CN118964311B

Movatterモバイル変換

Info

Publication number: CN118964311B
Application number: CN202410948684.1A
Authority: CN
Inventors: 高经郡; 高海玲; 谢晋
Original assignee: Beijing Kejie Technology Co ltd
Current assignee: Beijing Kejie Technology Co ltd
Priority date: 2024-07-16
Filing date: 2024-07-16
Publication date: 2025-02-11
Anticipated expiration: 2044-07-16
Also published as: CN118964311A

Abstract

Translated fromChinese

本发明涉及文件清理技术领域，特别是指一种基于存算分离的数据湖文件按时清理系统及方法，该按时清理方法包括：扫描所述数据湖内各文件，根据扫描结果确定需进行清理的文件，以得到若干孤立文件；累计所述孤立文件以得到实际标记数量，根据所述实际标记数量或所述初始清理周期对所述数据湖进行批次清理；对于任一清理批次，将该批次清理对应的所述孤立文件生成清理集，对所述清理集内的各待清理文件进行清理顺序排列；基于清理顺序排列结果进行清理时，实时监控清理过程，依次判定清理目标数据、清理过程数据和清理操作的一致性，并根据判定结果确定相应的所述过程控制模式；周期性获取清理结果，根据清理结果对清理条件进行反馈调节。

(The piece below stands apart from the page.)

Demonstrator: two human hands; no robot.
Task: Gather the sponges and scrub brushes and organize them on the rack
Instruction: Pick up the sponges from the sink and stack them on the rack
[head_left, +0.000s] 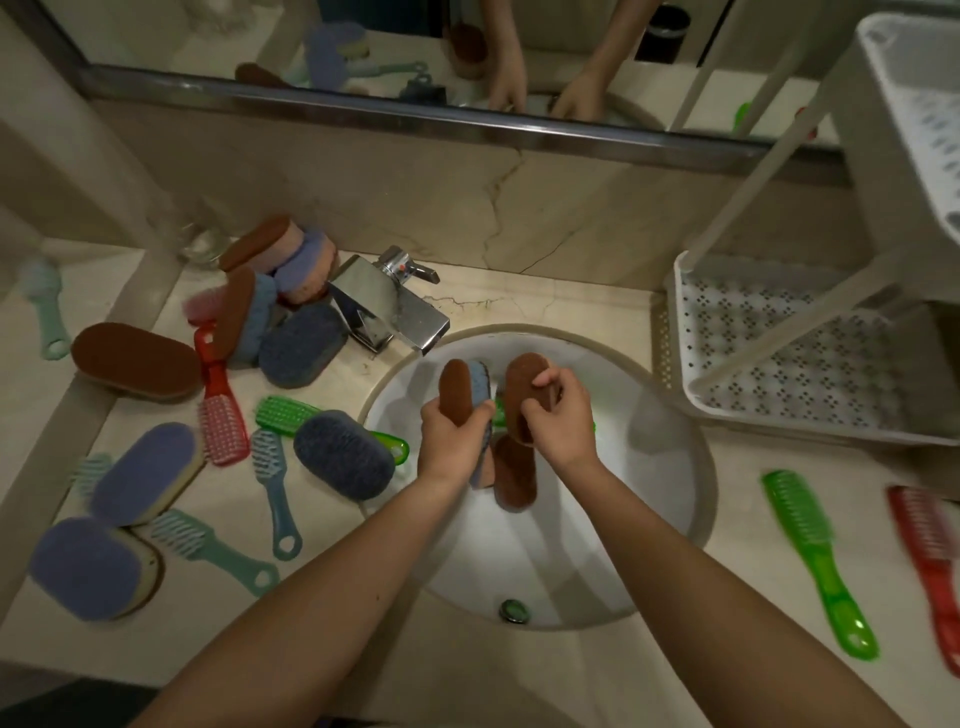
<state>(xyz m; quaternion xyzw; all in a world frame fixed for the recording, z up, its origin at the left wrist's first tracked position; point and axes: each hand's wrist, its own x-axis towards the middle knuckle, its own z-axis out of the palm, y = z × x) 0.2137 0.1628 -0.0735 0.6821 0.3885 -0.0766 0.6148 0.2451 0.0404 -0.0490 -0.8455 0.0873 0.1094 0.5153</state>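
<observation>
Your left hand (452, 441) is clenched round a brown-and-blue sponge (460, 387), held on edge with its long axis running near to far. Your right hand (561, 421) grips a brown sponge (522, 387) the same way, thumb on top, fingers curled round its right side. The two sponges stand side by side over the sink (654, 467), close together. Whether they touch, can't tell.

Just below the hands a third sponge (514, 480) lies in the basin, brown face up. A sliver of a green basin brush (500, 413) shows between the hands, mostly hidden.

The rack (753, 312) sits on the bench (571, 306) to the right of the hands and a bit farther off. Its lower tray holds nothing that shows. Your right hand is the nearer one, so that sponge likely goes first. The carry is rightward over the basin rim and the tray wall. Watch the slanted rack posts crossing above the tray.

Plenty left to gather:
- Far left, a pile of sponges (270, 291) leans by the tap (389, 306).
- On the left bench, loose sponges (145, 473) and small brushes (221, 410) are scattered.
- Near right, a long green brush (815, 561) and a red brush (930, 561) lie handles toward you.
</observation>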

The present invention relates to the field of file cleaning technology, and in particular to a system and method for timely cleaning of data lake files based on storage and computing separation. The timely cleaning method comprises: scanning each file in the data lake, determining the files to be cleaned according to the scanning results to obtain a number of isolated files; accumulating the isolated files to obtain an actual number of tags, and performing batch cleaning on the data lake according to the actual number of tags or the initial cleaning cycle; for any cleaning batch, generating a cleaning set for the isolated files corresponding to the batch cleaning, and arranging the files to be cleaned in the cleaning set in a cleaning sequence; when cleaning based on the cleaning sequence arrangement result, real-time monitoring of the cleaning process, determining the consistency of cleaning target data, cleaning process data and cleaning operations in turn, and determining the corresponding process control mode according to the determination result; periodically obtaining the cleaning result, and feedback-adjusting the cleaning condition according to the cleaning result.